Essential Skills: Excel, SQL, Tableau to advanced tools such as R, Python Data Science
4) Business Analysis Manager
Role: As one of the most popular and sought-after parts, BA managers are in great demand for managing analytics solutions, collaborate closely with the technical teams responsible for implementing these solutions, and expertise and, most importantly, strong consulting skills.
It is interesting to note that this sectoral expertise sought can also contribute to changing the career ladder to a data scientist’s role.
Essential Skills: Experience with R, Python, SQL, Tableau, Excel VBA, SAS
5) Big Data Specialist
Role: Big data specialists are at the forefront of solving the most complex data problems, especially in organizations with a high volume of data. Businesses need Big Data specialists experienced in database and analytics technologies, working in an enterprise environment, and managing global storage and data analysis projects. This role also bears the title of Big Data Developer or Database Engineer.
Essential Skills: Experience with Big Data technologies such as Hadoop, Spark, Pig, and Hive, and knowledge of OLAP and reporting. Understanding statistics and machine learning is an added value—experience in statistics and machine learning.
6) Machine Learning Engineer
Role: Machine learning engineers are the backbone of customer-facing technology companies that work with large amounts of data.
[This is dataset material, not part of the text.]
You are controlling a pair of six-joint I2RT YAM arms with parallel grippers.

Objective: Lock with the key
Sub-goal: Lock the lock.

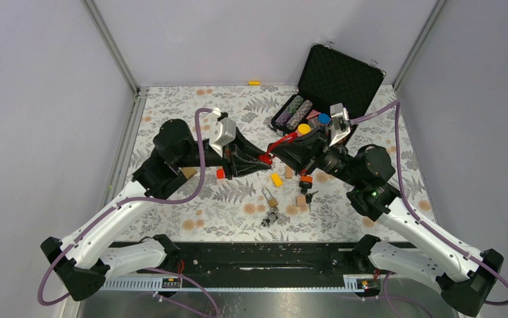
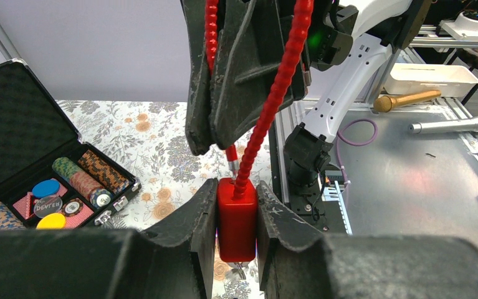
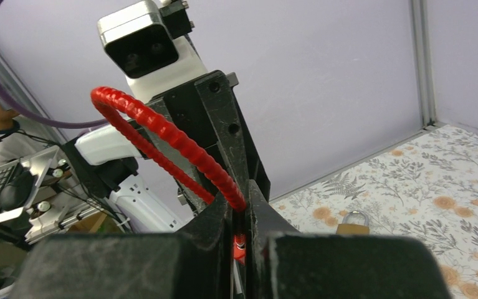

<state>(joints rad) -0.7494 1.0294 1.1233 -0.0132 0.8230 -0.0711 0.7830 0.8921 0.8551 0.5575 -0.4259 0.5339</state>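
Clamping red lock (image 2: 236, 224) in left hand (image 2: 236, 194), right hand (image 3: 241, 215) pinching cable (image 3: 161, 128)

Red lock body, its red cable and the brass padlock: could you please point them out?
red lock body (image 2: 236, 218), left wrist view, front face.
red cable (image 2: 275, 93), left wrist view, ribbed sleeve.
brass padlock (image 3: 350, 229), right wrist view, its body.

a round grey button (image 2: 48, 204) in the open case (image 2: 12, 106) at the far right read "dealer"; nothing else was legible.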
ML engineers need to design the solution architecture for applications and automate the model training, review, and deployment process to ensure continuous deployment. In short, ML engineers provide that machine learning models and pipelines come into production.
Essential Skills: ML’s engineers have in-depth knowledge of data structures, algorithms, and object-oriented programming. They also have a background in classical and modern machine learning techniques such as decision trees, classification, regression, and neural networks. His core competencies include structured and unstructured data mining and feature engineering.
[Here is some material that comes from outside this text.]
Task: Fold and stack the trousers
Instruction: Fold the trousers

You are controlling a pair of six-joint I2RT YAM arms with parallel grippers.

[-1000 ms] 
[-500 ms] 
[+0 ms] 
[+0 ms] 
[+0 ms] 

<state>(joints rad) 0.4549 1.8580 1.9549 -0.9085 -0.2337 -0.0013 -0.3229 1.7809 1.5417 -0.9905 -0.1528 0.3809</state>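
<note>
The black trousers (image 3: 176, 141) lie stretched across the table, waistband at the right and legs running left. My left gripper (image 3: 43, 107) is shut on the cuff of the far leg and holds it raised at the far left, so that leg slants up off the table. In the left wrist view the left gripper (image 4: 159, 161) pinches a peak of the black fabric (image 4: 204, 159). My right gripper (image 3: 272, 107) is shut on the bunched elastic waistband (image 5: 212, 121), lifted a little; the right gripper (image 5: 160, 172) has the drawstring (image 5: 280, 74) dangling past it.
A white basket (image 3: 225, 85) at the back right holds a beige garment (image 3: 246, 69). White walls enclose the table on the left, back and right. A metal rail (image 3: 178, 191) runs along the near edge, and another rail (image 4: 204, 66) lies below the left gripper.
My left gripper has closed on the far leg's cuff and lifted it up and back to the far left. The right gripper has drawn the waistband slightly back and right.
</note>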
Looking forward to becoming a expert in Data Science? Then get certified with Data Science Online Training.
7) MIS Consultant / Data Visualization Consultant
Role: MIS consultants are responsible for developing and managing a data collection, reporting, and dashboard platform. Data visualization experts collect data, analyze it, and work on reports and dashboards. Their job is to run and design reports and dashboards. They have extensive experience with various BI and SQL tools.
Essential Skills: Data mining, reporting, writing SQL queries and dashboards, and working with team members are crucial skills.